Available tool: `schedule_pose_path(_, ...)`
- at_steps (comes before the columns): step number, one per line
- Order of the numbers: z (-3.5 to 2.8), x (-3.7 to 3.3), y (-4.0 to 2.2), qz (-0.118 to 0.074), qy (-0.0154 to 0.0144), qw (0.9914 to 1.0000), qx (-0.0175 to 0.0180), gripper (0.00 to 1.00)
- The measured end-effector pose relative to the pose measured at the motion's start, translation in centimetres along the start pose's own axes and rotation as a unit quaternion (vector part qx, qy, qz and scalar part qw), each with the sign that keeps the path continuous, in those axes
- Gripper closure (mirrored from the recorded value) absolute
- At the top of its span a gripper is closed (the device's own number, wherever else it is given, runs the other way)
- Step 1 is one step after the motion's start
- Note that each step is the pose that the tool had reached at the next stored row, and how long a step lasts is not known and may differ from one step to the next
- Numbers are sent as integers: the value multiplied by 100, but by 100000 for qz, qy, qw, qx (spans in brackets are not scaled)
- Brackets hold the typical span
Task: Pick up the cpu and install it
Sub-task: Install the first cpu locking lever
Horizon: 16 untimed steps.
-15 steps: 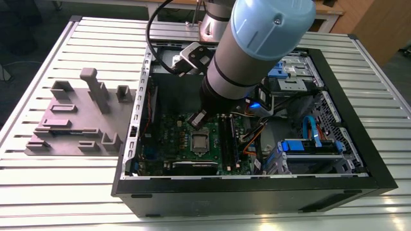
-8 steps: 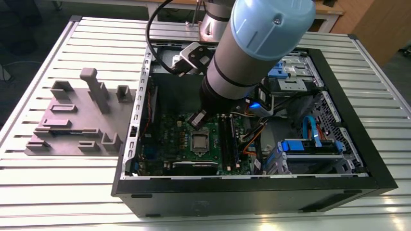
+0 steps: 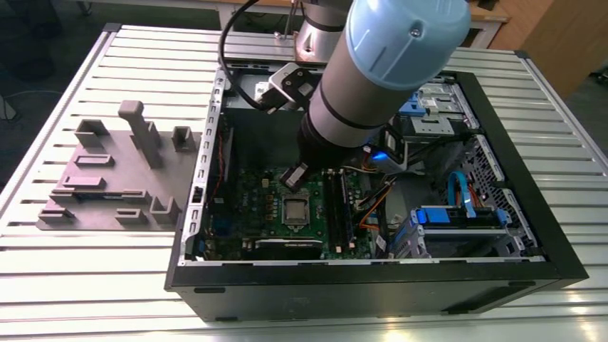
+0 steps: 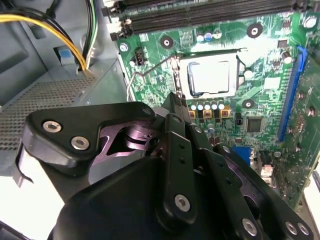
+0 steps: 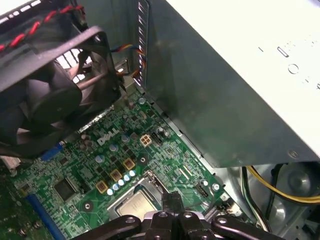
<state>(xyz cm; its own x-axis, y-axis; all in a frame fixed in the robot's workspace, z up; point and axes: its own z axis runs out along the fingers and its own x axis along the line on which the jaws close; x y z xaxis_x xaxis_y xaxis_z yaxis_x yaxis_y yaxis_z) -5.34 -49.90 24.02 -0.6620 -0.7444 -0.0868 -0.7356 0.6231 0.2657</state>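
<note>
The cpu (image 4: pixel 210 77) is a small square chip with a shiny metal top, lying flat in the socket on the green motherboard (image 4: pixel 270 65). It also shows in the first wrist view as the cpu (image 5: pixel 131 206), and in the exterior view as the cpu (image 3: pixel 296 211). My gripper (image 3: pixel 292 178) hangs inside the open computer case, just above the board and beside the socket. Its black fingers look pressed together with nothing between them in both wrist views, as the gripper (image 4: pixel 178 100) and the gripper (image 5: pixel 172 198). A thin wire lever (image 4: pixel 134 80) stands out beside the socket.
The grey power supply box (image 5: pixel 240 85) is close beside the arm. A black fan (image 5: pixel 50 90) sits at the case wall. Memory slots (image 3: pixel 337 203), yellow cables (image 4: pixel 60 35) and blue drive bays (image 3: pixel 456 217) surround the socket. A grey fixture block (image 3: pixel 114 178) stands on the slatted table outside the case.
</note>
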Motion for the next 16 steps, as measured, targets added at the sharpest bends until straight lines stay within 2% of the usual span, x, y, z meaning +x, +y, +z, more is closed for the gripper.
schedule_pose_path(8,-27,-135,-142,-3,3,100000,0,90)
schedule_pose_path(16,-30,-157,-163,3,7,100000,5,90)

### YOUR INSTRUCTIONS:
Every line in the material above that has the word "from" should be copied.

### ANSWER BELOW:
- Gripper closure (mirrored from the recorded value) absolute
- Note that each step is the pose that the tool had reached at the next stored row, and how long a step lasts is not known and may differ from one step to the next

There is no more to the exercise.